The inspectors determined that the licensees failure to properly post a radiological hazard (hot spot) in accordance with a Technical Specification required procedure is a performance deficiency. The finding was greater than minor because it was associated with the occupational radiation safety cornerstone attribute of program and process and affected the cornerstone objective to ensure the adequate protection of a workers health and safety from exposure to radiation. The finding involved the potential for a worker's unplanned or unintended dose resulting from actions contrary to licensee procedures. When processed through the occupational radiation safety significance determination process, the finding was determined to be of very low safety significance because the finding did not involve as low as is reasonably achievable planning or work controls, no individual received an overexposure or a substantial potential for overexposure, and the ability to assess dose was not compromised.
Enforcement.
Technical Specification 5.5.1.1a requires that written procedures be established, implemented, and maintained covering the activities referenced in Appendix A of Regulatory Guide 1.33, Revision 2, February 1978. Appendix A, Section 7, references procedures for control of radioactivity and limiting personnel exposure.
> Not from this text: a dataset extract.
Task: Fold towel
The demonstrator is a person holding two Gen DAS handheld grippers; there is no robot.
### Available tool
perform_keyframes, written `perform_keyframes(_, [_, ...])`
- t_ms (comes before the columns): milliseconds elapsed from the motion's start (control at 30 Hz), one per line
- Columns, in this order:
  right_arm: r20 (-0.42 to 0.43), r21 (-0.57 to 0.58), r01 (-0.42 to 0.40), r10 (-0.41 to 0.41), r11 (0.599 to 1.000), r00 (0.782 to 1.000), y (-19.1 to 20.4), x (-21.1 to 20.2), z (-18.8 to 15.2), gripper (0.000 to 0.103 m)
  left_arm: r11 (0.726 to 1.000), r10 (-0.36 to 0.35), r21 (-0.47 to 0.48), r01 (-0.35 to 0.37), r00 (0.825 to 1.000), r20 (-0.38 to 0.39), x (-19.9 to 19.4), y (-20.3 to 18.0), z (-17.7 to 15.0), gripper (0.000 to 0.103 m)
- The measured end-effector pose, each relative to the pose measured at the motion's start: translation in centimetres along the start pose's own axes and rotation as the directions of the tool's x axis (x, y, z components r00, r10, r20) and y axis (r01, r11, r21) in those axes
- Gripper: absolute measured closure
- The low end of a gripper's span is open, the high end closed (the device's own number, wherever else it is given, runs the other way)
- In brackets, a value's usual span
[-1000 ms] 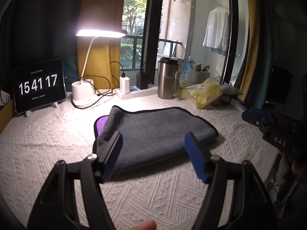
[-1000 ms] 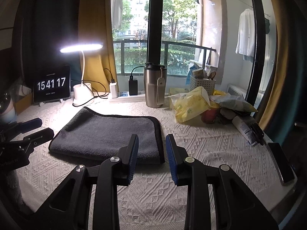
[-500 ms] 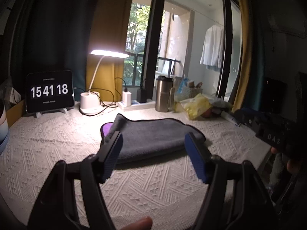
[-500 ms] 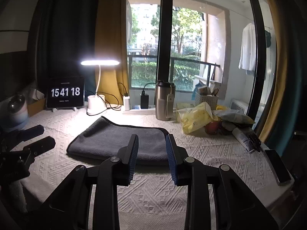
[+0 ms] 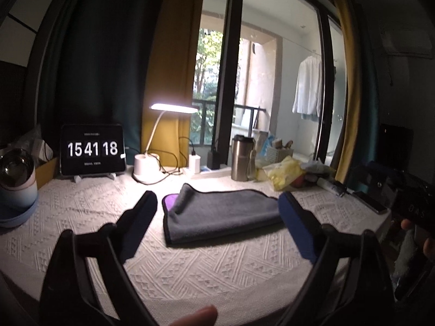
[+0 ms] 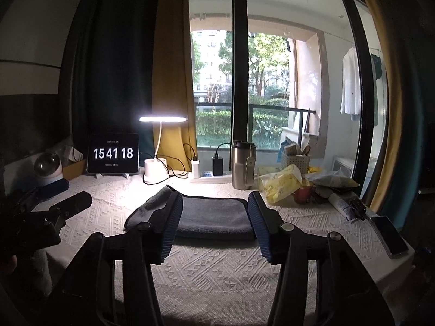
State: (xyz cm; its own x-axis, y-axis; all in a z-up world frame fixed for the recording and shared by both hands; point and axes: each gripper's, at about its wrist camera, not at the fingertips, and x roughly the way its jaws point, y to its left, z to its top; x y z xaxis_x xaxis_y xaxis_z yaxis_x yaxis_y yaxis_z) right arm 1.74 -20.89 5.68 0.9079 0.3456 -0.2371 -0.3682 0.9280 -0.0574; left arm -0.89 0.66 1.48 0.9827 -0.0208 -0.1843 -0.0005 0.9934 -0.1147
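Note:
A grey towel (image 5: 223, 214) with black trim and a purple underside lies folded flat on the white textured tablecloth (image 5: 190, 269); it also shows in the right wrist view (image 6: 214, 217). My left gripper (image 5: 217, 225) is open and empty, held back from the towel's near edge. My right gripper (image 6: 214, 225) is open and empty, also short of the towel. The left gripper shows at the left of the right wrist view (image 6: 59, 203); the right gripper shows dimly at the right of the left wrist view (image 5: 407, 203).
Along the back stand a tablet clock (image 6: 112, 153), a lit desk lamp (image 6: 155, 168), chargers, and a steel tumbler (image 6: 242, 164). Yellow bags and clutter (image 6: 282, 183) sit at right, a phone (image 6: 388, 235) near the right edge, a round device (image 5: 16, 182) at left.
Both grippers have pulled back and up from the towel, which now looks smaller and farther. The right gripper's jaws have opened wide. The towel has not moved.

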Motion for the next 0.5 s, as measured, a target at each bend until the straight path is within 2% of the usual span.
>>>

Station Procedure SO123-VII-20.11.1, Radiological Posting, Revision 7, step 6.2.8, stated, in part, that each accessible localized point source that has a deep dose equivalent contact radiation level of greater than 100 millirem per hour and is 5 times greater than the deep dose equivalent measured at 30 centimeters are conspicuously posted with the words HOT SPOT. However, on February 17, 2004, the licensee did not post a hot spot to alert workers of the radiological hazard as required by this procedure. Because the failure to post a radiological hazard was of very low safety significance and has been entered into the corrective action program as AR 040201480, this violation is being treated as a noncited violation, consistent with Section VI.A of the NRC Enforcement Policy: NCV 05000361, 362/2004002-03, failure to post a radiological hazard.
OTHER ACTIVITIES (OA)
4OA1 PI Verification
1. Reactor Safety Cornerstone
a. Inspection Scope
The inspectors verified the accuracy of data reported by the licensee for the following two PIs to ensure that the PI color was correct for both Units 2 and 3:
- IE1 Unplanned Scrams per 7000 Critical Hours
- IE2 Unplanned Scrams with Loss of Normal Heat Removal The inspectors reviewed the PI data for the last three quarters of 2003 and the first quarter of 2004. The inspectors reviewed NEI 99-02, Regulatory Assessment Performance Indicator Guideline, Revision 2, licensee operating logs and LERs.
b. Findings
No findings of significance were identified.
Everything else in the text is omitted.